Thesis
Elucidating the role of eIF6 in the endothelial response to shear stress
- Abstract:
- Haemodynamic forces generated by blood flow are critical determinants of vascular function in health and disease. Fluid shear stress (FSS) is defined as a force per unit area and is generated by blood flowing parallel to the vessel wall. FSS highly influences the endothelial cell (EC) phenotype. ECs lining straight vessel regions are exposed to steady laminar FSS which induces cytoskeletal alignment and this promotes a protective, anti-inflammatory EC phenotype. Conversely, ECs situated at vascular branch points or curvatures are exposed to complex flow patterns, such as flow reversal, oscillations, low flow and turbulence, which promotes inflammatory gene expression, high proliferation rates and a lack of cytoskeletal alignment.

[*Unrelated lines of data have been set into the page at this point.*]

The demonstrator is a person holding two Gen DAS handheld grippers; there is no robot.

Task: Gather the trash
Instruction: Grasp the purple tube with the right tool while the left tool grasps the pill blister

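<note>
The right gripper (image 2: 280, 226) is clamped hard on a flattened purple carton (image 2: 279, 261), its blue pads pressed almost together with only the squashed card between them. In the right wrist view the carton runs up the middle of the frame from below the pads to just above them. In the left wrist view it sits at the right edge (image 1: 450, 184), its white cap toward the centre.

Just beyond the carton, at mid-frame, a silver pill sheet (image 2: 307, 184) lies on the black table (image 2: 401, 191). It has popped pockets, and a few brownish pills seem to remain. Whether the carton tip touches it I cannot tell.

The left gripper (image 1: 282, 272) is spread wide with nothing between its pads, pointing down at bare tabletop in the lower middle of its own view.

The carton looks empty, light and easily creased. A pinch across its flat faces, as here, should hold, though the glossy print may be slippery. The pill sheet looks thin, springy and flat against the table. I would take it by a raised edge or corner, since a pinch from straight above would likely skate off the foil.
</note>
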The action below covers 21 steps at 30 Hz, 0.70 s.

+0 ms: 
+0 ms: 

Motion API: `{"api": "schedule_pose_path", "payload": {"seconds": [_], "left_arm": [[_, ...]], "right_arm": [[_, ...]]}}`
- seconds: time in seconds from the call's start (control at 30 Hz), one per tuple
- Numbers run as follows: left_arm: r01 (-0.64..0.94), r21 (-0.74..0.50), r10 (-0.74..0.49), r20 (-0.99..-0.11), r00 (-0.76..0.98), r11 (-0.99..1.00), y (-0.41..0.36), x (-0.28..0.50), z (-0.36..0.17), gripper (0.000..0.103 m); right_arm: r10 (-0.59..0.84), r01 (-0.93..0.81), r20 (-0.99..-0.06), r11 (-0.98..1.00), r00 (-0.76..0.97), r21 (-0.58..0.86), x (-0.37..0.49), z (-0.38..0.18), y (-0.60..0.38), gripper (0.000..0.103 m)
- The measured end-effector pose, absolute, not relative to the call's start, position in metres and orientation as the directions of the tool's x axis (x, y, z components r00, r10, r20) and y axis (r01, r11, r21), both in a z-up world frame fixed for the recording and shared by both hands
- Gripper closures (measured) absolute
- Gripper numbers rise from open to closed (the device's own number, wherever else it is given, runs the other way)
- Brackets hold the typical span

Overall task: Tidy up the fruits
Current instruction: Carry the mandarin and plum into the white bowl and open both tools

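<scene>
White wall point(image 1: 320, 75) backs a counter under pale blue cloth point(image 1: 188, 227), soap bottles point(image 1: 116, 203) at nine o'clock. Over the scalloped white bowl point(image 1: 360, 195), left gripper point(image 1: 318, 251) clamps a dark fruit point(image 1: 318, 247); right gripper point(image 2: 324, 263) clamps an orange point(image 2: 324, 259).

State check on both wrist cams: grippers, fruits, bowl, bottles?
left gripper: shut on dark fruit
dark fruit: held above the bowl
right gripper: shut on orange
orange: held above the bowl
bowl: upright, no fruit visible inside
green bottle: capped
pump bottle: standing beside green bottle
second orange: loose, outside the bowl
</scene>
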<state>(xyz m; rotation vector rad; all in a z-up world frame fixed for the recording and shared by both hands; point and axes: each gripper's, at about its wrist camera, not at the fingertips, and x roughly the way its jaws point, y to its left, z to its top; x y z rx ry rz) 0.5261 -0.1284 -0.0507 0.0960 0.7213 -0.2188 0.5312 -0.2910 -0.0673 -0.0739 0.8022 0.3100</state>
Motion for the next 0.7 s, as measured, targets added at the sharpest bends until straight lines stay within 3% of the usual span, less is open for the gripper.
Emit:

Given the dynamic mechanical environment that ECs are exposed to, remodelling of their cytoskeleton represents an important central cellular function, yet the mechanisms involved remain to be fully elucidated. Recent evidence has shown that components of the protein translation machinery such as ribosomes and eukaryotic initiation factors (eIFs) are closely associated with the cell cytoskeleton. However, the importance of this interaction in regulating the EC phenotype and the relationship between haemodynamics and translational control are largely unexplored. The aim of my thesis project therefore was to investigate the differential effects of laminar and disturbed FSS on protein translation signalling and cytoskeletal remodelling and how one initiation factor, eIF6, mediates these processes. Previous work from the lab has shown that eIF6 co-localises along the Z-disks in cardiomyocytes but its role and potential function in EC biology has not been elucidated. The key findings from this work indicate an important novel role for eIF6 in mediating the EC response to shear stress including regulation of cytoskeletal alignment, focal adhesion dynamics and cell proliferation. Further, my results show that eIF6 itself is flow regulated and plays a differential role in EC protein translation mechanisms under laminar and disturbed FSS. The work outlined in this thesis provides a better understanding of how translational components like eIF6 regulate EC cellular processes which are relevant for vascular health and disease.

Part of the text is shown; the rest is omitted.